Inpatient Services

The inpatient department (IPD) at the referral hospital at Ganiyari is a busy place. Despite providing complex care to patients of all ages with a broad diversity of medical and surgical problems, the inpatient service strives to situate each patient in the broader social context of the marginalized tribal region of Chhattisgarh we serve.

The inpatient service provides care to 70 patients with an additional dozen beds for recently discharged patients who need ongoing monitoring and medical care that would be difficult to perform at home. Our inpatient beds include a fully functioning mixed adult and pediatric Intensive Care Unit with ventilator, a Neonatal Intensive Care Unit, a chemotherapy ward, a tuberculosis (TB) ward, a Labor and Delivery Ward where approximately 500 births occur each year and two wards dedicated to acute and chronic adult and pediatric medical and surgical problems.

The TB ward and chemotherapy ward are remarkable for our rural setting. Our TB ward has multiple beds in a large, open air space. Those patients who are at increased risk to transmit the disease or known to harbor drug resistant bacteria have access to isolation rooms. Additional protein nutrition is provided to each patient per World Health Organization (WHO) Guidelines. At discharge, each TB patient is carefully plugged into our outpatient TB clinic. Our chemotherapy ward provides curative and palliative treatment for over 500 newly diagnosed cancers each year. Patients are provided chemotherapy at subsidized rates on a daycare basis, allowing them to continue to live their lives and be present to their communities during their cancer treatment.

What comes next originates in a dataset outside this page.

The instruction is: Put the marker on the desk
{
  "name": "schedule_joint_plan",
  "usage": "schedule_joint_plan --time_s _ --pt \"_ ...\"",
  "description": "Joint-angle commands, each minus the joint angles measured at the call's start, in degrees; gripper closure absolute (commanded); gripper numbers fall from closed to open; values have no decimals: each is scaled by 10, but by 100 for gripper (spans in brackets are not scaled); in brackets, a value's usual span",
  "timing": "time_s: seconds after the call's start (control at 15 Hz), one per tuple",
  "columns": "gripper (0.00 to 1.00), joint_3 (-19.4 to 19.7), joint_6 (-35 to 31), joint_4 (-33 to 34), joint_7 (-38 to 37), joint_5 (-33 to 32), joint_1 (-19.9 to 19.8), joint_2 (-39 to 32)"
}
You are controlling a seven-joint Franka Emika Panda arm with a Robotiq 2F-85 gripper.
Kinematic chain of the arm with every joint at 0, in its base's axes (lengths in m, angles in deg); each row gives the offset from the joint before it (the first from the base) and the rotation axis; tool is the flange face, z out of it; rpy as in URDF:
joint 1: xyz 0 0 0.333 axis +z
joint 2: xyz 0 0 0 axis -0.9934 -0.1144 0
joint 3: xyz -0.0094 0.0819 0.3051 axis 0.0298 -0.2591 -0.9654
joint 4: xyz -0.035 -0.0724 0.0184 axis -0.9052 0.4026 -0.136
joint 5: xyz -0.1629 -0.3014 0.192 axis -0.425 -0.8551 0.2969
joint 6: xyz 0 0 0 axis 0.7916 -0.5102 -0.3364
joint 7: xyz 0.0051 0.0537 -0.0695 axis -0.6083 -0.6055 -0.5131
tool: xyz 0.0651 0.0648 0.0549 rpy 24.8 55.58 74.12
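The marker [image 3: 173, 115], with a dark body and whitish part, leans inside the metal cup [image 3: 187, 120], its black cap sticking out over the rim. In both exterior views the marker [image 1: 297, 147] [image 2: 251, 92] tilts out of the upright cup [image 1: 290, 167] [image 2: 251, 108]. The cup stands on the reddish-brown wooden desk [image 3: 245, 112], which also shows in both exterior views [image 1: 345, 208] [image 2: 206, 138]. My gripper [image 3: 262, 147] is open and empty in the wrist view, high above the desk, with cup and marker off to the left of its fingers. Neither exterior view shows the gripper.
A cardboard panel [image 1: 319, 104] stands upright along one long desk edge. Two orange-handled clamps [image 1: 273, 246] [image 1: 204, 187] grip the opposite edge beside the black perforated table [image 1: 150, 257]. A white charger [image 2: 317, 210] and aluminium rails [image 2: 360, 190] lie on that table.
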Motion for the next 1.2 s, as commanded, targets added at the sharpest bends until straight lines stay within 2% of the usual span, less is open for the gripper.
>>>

Many of the ailments seen in the inpatient serviced are intimately linked to the malnutrition endemic to the region. As such, inpatient care is not limited to high quality medical or surgical care. Each patient is provided three meals as part of his / her IPD charges and patients and their families have access to a fully functioning kitchen to prepare their own meals should they choose to do so. As illness can be a traumatic and disfiguring experience, basic grooming and hygiene are also provided as per requirement.